A U.S. House panel on Tuesday heard from advocates of imposing stricter safeguards for self-driving cars as part of any effort to speed the adoption of the vehicles on U.S. roads.
At the same subcommittee hearing, groups representing automakers and tech companies touted benefits of autonomous vehicles and warned the United States risks falling behind China and other countries without new legal backing.
U.S. lawmakers have been divided for years over what consumer and legal protections should be added to any self-driving legislation. Significant divisions emerged at Tuesday’s hearing and officials say the effort faces tough odds to win approval before the end of 2020, even as aides plan to release additional discussion drafts of self-driving legislative proposals.
Automakers are eager to deploy commercial robotaxi fleets without human controls but none are expected until 2021 at the earliest.

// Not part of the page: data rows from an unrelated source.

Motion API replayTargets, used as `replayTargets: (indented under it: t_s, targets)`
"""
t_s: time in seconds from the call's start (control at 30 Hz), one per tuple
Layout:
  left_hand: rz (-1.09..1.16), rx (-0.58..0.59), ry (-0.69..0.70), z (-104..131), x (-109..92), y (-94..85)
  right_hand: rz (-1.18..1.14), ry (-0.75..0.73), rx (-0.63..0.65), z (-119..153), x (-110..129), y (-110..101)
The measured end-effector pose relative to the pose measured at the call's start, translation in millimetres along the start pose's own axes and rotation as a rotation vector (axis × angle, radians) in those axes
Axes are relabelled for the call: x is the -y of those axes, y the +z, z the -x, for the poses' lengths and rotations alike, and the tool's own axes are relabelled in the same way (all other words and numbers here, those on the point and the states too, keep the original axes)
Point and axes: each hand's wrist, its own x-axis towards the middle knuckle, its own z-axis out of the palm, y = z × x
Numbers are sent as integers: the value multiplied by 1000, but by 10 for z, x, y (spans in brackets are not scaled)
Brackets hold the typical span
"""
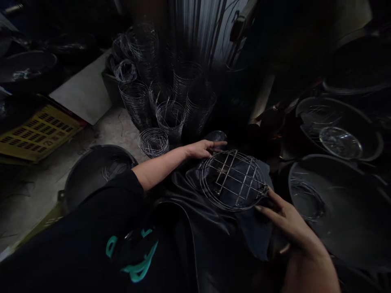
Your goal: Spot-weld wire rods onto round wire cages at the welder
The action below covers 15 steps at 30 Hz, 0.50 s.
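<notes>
A round wire grid (pixel 241 177) with crossing bars lies over my lap, above a dark apron (pixel 210 228) and a dark blue cloth (pixel 256 236). At its right rim my right hand (pixel 287 215) grips the wire between thumb and fingers. My left hand (pixel 203 149) is at the upper left rim, its fingers stretched out to the right with gaps between them. Whether its thumb touches the wire cannot be made out.
Tall stacks of wire rings (pixel 136 103) stand ahead on the left, with a low stack (pixel 153 142) nearer. A black tub (pixel 87 175) is at left, a yellow crate (pixel 45 130) beyond. Large tubs (pixel 351 211) holding wire pieces (pixel 307 199) stand at right.
</notes>
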Motion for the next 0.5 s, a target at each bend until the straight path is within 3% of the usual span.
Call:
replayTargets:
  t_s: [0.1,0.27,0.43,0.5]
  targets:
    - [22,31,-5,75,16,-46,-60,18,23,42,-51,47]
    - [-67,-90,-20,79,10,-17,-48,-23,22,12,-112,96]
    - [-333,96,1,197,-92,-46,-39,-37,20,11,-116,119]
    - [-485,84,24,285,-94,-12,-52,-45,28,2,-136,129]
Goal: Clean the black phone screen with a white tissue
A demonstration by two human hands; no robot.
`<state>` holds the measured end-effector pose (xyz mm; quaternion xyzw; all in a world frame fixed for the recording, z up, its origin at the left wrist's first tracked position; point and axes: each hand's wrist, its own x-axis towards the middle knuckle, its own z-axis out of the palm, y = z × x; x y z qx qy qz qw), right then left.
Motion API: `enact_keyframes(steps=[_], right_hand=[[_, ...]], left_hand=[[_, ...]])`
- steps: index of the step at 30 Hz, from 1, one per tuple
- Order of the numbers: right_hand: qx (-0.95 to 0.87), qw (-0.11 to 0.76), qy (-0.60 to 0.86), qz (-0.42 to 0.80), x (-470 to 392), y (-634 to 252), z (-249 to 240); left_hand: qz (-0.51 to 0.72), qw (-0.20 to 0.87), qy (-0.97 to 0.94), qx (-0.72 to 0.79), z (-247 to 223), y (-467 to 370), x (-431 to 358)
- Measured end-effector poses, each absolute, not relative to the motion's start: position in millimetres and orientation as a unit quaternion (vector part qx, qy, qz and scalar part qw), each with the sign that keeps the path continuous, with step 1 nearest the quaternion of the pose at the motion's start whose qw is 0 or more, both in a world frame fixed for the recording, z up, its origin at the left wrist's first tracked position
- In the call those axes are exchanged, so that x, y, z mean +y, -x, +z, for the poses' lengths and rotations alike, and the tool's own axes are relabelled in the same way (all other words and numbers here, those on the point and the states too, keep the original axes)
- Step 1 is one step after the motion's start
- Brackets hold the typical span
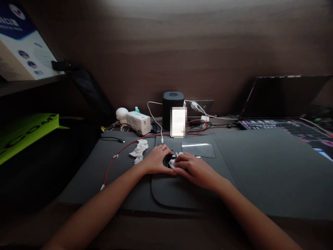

Representative Frank Pallone, the Democrat who chairs the Energy and Commerce Committee, said at the hearing “appropriate safeguards must be in place — protections to ensure self-driving cars operate safely and adhere to state and local law.”
Republicans argue autonomous vehicles are coming “and the question is whether we develop them here or not,” Representative Greg Walden said.
Jeffrey Tumlin, a San Francisco transportation official, testified Congress should require manufacturers to include event data recorders in autonomous vehicles to “preserve all information from sensors before a collision” and ensure “every safety incident involving an autonomous vehicle is documented in a national database.”
California requires companies testing self-driving cars to disclose all crashes involving the vehicles on public roads, even when under manual control. Those reports are made public as is data on disengagements of self-driving cars. Other states do not require disclosures.
John Bozzella, who heads an auto trade association representing General Motors Co., Toyota Motor Corp., Volkswagen AG and others, said “the worst outcome would be for Congress to delay the enactment of meaningful legislation that would establish the needed federal framework to realize these safety and mobility solutions.”
Current regulations essentially bar deployment of vehicles without human controls. The National Highway Traffic Safety Administration (NHTSA) last week granted its first-ever temporary exemption for a fleet of delivery vehicles from SoftBank Group Corp. backed Nuro Inc.
Automakers oppose requiring airplane-style certification of new autonomous vehicle technologies before they are deployed on U.S. roads.
Daniel Hinkle, a counsel at a trial lawyers group, testified “those who are injured or harmed by automated driving must be able to hold the driver manufacturer accountable.”
Representative Cathy McMorris Rodgers, the top Republican on the subcommittee, cast the issue in geopolitical terms, noting Chinese self-driving car developers in 2019 “logged the second-most miles of any country testing” in California.
Cathy Chase, president of Advocates for Highway and Auto Safety, urged Congress to require tests for self-driving cars to ensure they can properly detect other vehicles and hazards and call for a mandatory manual override in all self-driving cars.
Chase said in the “absence of federal regulation it’s the duty of states and localities” to ensure that self-driving vehicles are safe.